The reply to the records below should contain exactly the lines from the line with "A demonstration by" through the line with "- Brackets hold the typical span", and nothing besides.

#### Supplied information:
────────────────────────────────────────

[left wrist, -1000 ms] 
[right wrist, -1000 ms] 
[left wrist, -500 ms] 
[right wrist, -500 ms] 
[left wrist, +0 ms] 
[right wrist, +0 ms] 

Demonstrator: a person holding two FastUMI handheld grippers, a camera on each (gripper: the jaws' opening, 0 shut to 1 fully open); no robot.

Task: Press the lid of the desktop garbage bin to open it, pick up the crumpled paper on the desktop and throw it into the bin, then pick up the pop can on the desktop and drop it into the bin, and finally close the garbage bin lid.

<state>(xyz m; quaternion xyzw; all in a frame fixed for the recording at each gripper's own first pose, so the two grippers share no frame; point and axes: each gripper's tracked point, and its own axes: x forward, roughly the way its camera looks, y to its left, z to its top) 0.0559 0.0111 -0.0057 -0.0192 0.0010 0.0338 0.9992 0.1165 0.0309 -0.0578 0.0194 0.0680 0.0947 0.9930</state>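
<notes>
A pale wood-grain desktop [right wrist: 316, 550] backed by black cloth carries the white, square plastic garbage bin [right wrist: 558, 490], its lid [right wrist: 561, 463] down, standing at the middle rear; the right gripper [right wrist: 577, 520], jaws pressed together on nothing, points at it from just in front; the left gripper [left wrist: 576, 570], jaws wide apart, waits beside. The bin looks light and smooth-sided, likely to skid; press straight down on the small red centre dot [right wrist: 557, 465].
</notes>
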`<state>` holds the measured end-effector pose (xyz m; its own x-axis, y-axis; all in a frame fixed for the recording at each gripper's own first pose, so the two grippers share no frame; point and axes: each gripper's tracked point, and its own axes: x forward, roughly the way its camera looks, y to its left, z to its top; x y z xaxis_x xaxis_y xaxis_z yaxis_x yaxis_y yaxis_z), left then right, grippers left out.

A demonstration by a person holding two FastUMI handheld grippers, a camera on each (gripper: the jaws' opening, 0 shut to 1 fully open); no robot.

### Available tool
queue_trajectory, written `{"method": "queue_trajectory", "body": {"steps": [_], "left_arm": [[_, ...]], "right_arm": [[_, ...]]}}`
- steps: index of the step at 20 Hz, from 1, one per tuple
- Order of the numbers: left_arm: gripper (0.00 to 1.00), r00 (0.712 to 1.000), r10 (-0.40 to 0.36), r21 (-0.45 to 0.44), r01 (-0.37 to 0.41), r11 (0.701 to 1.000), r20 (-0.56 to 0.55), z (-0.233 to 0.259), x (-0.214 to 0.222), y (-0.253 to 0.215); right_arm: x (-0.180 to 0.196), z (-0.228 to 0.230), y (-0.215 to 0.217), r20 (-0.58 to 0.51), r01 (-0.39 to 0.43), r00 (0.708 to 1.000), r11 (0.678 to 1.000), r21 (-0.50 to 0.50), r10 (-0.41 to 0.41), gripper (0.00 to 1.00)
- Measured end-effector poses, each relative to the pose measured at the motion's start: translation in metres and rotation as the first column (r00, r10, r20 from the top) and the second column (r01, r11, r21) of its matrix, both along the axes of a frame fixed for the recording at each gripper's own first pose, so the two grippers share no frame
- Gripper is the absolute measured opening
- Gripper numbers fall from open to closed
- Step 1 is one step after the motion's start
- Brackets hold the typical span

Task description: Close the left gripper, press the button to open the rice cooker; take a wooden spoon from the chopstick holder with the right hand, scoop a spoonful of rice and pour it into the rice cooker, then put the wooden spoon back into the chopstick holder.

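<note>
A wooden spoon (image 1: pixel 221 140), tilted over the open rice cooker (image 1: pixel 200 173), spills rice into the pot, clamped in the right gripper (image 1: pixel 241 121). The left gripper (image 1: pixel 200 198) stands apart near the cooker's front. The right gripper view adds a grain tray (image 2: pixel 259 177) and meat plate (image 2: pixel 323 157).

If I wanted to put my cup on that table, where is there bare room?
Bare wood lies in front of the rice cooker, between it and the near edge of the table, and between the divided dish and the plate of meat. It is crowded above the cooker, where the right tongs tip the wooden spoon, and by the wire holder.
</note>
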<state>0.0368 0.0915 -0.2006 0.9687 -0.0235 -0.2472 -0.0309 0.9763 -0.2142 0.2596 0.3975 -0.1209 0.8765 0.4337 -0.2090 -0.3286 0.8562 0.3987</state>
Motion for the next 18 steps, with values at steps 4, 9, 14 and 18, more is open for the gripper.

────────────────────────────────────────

#### Output of the task:
A demonstration by a person holding two FastUMI handheld grippers, a camera on each (gripper: the jaws' opening, 0 shut to 1 fully open); no robot.

### Available tool
queue_trajectory, written `{"method": "queue_trajectory", "body": {"steps": [_], "left_arm": [[_, ...]], "right_arm": [[_, ...]]}}`
- steps: index of the step at 20 Hz, from 1, one per tuple
- Order of the numbers: left_arm: gripper (0.00 to 1.00), r00 (0.712 to 1.000), r10 (-0.40 to 0.36), r21 (-0.45 to 0.44), r01 (-0.37 to 0.41), r11 (0.701 to 1.000), r20 (-0.56 to 0.55), z (-0.233 to 0.259), x (-0.214 to 0.222), y (-0.253 to 0.215); right_arm: x (-0.180 to 0.196), z (-0.228 to 0.230), y (-0.215 to 0.217), r20 (-0.58 to 0.51), r01 (-0.39 to 0.43), r00 (0.708 to 1.000), r11 (0.678 to 1.000), r21 (-0.50 to 0.50), r10 (-0.41 to 0.41), gripper (0.00 to 1.00)
- Measured end-effector poses, each relative to the pose measured at the motion's start: translation in metres and rotation as the first column (r00, r10, r20 from the top) and the second column (r01, r11, r21) of its matrix, both along the axes of a frame fixed for the recording at each gripper's own first pose, so the two grippers share no frame
- Gripper is the absolute measured opening
- Gripper numbers fall from open to closed
- Step 1 is one step after the motion's start
- Brackets hold the typical span

No more output will be produced for this exercise.